His screams became bubbles as his head was submerged.
We watched in silence, the three of us, me in the middle. His legs, tied together and to the crane hook, moved back and forth like the little mermaid’s tail. He must have known this was it, his good night, but he struggled fiercely nonetheless, using every ounce of air and rage left in his lungs.
I glanced at the crane operator—up in the box, cigarette hanging from his mouth—watching me for any potential hand signals, up or down. The mermaid continued his futile attempt to swim to safety. I would wait, wait until he stopped splashing about in the murky water. He was of no further use.
It occurred to me that I may have plagiarised this idea. Some Japanese film from the nineties. Sonatine? Yes. Good film. I turned to the others, both born in that same decade. They probably wouldn’t know the film, wouldn’t give a shit. I used to love going to the cinema, seeing new and old films. I don’t remember the last time I went.

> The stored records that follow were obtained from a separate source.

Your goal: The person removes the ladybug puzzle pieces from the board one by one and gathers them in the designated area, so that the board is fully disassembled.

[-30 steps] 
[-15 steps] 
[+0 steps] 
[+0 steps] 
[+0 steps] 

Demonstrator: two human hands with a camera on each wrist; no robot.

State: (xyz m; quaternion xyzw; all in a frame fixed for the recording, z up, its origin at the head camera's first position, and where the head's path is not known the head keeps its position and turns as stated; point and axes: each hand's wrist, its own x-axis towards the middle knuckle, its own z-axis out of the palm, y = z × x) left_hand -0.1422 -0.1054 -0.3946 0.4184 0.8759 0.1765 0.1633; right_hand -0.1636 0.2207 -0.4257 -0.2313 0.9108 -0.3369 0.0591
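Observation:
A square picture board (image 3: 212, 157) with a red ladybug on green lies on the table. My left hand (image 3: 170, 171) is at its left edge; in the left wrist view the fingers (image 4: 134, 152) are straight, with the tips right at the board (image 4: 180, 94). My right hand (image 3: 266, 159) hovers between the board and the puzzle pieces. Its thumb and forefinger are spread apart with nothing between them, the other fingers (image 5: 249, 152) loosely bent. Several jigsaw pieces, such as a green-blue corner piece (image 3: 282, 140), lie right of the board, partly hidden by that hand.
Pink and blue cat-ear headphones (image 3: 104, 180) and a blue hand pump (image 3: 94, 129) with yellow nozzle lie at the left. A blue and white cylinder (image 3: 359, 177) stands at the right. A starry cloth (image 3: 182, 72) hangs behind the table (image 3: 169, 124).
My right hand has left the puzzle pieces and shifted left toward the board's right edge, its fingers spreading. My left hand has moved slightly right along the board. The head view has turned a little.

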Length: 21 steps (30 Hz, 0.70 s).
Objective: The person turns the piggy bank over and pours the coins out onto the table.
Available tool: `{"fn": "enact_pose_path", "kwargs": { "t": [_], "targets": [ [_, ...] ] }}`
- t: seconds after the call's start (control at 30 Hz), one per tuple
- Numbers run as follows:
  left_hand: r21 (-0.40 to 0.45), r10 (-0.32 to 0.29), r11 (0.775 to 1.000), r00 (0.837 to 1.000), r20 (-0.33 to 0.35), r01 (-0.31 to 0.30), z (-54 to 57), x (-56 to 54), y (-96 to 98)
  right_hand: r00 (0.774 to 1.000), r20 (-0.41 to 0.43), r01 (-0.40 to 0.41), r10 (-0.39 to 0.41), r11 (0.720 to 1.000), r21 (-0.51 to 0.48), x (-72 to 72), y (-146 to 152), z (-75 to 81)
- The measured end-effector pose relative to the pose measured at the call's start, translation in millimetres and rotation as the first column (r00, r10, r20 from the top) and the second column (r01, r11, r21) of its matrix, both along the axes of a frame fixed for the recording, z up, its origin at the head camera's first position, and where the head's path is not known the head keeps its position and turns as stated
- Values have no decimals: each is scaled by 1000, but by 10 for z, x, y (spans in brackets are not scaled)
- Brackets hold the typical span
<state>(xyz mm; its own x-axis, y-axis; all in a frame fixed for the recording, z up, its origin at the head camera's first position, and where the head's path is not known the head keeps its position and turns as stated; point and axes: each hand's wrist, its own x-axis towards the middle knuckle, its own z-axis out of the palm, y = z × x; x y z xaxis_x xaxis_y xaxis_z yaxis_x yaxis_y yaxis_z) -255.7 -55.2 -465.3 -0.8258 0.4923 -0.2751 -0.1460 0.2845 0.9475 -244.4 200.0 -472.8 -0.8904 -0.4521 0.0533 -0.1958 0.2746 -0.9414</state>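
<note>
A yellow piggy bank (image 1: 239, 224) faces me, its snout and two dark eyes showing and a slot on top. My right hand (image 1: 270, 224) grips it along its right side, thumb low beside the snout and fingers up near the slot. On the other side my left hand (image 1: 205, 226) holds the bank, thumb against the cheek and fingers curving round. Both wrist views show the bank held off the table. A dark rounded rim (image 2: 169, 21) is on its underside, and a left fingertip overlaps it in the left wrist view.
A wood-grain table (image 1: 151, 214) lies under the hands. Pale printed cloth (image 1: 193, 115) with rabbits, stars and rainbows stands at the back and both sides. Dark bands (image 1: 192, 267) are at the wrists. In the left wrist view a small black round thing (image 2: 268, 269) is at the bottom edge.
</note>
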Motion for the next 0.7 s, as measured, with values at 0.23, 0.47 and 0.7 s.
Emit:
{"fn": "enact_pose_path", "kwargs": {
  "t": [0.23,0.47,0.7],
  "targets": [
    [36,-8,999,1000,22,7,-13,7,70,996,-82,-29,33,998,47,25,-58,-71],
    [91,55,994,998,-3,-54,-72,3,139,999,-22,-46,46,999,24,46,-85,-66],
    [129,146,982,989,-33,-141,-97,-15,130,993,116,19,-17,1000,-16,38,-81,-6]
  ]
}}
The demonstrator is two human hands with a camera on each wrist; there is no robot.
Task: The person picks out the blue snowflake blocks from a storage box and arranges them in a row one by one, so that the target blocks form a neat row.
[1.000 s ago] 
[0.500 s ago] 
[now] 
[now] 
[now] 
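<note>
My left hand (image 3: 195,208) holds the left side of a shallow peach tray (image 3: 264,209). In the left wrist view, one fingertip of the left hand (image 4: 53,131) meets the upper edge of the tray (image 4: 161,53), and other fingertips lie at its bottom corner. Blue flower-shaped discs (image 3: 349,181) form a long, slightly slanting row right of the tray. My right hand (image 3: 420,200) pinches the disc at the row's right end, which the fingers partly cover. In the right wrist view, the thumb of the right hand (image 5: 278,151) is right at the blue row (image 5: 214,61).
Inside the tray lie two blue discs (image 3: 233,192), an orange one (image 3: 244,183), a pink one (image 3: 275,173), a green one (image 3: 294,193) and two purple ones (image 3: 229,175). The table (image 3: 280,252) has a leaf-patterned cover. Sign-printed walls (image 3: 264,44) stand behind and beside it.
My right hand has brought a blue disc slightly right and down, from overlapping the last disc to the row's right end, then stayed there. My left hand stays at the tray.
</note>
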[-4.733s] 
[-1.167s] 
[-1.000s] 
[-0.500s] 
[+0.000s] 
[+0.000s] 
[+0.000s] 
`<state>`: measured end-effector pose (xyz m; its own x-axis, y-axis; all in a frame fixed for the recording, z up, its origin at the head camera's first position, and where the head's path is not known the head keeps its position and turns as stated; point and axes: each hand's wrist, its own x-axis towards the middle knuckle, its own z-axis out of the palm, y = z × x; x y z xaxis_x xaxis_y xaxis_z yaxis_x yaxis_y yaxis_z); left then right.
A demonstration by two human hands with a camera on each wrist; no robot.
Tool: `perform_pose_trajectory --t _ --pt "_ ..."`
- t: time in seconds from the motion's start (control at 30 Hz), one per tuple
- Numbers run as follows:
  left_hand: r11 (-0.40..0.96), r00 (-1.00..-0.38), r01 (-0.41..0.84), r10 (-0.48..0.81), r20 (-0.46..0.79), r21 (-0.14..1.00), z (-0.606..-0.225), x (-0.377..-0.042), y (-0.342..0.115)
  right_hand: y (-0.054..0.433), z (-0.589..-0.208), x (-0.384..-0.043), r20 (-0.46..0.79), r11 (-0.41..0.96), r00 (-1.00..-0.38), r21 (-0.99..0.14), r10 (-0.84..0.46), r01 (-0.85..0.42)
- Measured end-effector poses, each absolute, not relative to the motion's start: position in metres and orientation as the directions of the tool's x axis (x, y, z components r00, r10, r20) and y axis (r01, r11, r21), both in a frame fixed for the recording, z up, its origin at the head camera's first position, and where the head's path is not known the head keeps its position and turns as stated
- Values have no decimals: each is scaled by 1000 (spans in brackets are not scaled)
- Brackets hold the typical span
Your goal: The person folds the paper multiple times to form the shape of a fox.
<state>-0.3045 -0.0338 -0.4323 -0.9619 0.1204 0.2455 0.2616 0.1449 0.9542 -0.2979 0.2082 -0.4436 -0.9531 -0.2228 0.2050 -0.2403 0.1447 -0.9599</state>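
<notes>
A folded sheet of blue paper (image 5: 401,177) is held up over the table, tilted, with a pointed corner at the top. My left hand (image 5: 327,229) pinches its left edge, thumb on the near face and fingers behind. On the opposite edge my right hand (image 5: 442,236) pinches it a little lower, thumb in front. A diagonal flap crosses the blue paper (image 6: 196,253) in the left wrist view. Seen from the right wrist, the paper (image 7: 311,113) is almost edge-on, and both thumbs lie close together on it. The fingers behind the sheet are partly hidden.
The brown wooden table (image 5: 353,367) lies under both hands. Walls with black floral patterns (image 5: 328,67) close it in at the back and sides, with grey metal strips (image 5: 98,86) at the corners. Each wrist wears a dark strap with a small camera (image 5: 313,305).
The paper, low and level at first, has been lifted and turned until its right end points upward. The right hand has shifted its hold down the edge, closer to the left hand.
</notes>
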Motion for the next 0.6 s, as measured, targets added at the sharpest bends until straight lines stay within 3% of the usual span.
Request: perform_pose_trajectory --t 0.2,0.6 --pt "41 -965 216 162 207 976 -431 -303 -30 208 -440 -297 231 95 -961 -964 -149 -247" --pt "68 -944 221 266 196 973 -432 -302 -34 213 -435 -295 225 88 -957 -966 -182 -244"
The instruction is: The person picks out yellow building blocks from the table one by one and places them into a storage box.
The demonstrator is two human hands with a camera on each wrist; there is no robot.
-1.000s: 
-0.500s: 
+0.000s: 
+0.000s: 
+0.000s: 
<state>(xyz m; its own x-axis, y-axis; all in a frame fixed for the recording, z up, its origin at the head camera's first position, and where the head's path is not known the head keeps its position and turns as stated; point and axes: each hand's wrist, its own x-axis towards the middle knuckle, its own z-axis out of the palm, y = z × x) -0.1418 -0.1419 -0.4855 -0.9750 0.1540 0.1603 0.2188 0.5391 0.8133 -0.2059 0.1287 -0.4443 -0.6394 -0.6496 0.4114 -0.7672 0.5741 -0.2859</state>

The mermaid was still struggling, just about, but the dying of his light was close. I find such theatrics, this way of killing a person, a bit uncouth, but I suppose there’s some beauty in it. The kids seemed to enjoy it, anyway; there were small, psychopathic smiles on both of their faces as the poor bastard stopped moving.
That was Friday anyway. Things were going okay at that point.
#
If I was to compare the criminal organisation I’ve been a part of for over thirty years to a film set, I would be the first assistant director. This role is often abbreviated to AD and is basically the director’s right hand, and that’s what I am to the gaffer. I plan the film schedule, as it were, after breaking down the gaffer’s script, analysing it for what will be needed in regards to cast, crew, location, and equipment. I lead recces, going off to locations to assess their suitability for filming. Managing the set like this helps the gaffer to concentrate on the bigger picture. I understand the gaffer’s vision and am able to co-ordinate with various departments and other external players to make it happen, communicating clearly to let a wide range of people know exactly what is required of them and get them to work together to realise the gaffer’s vision. I have to be a great multi-tasker, paying close attention to what is happening in one scene while getting ready for the next one, while, of course, thinking of creative solutions under pressure when something unexpected happens. An important, trusted role I’ve held for twenty years.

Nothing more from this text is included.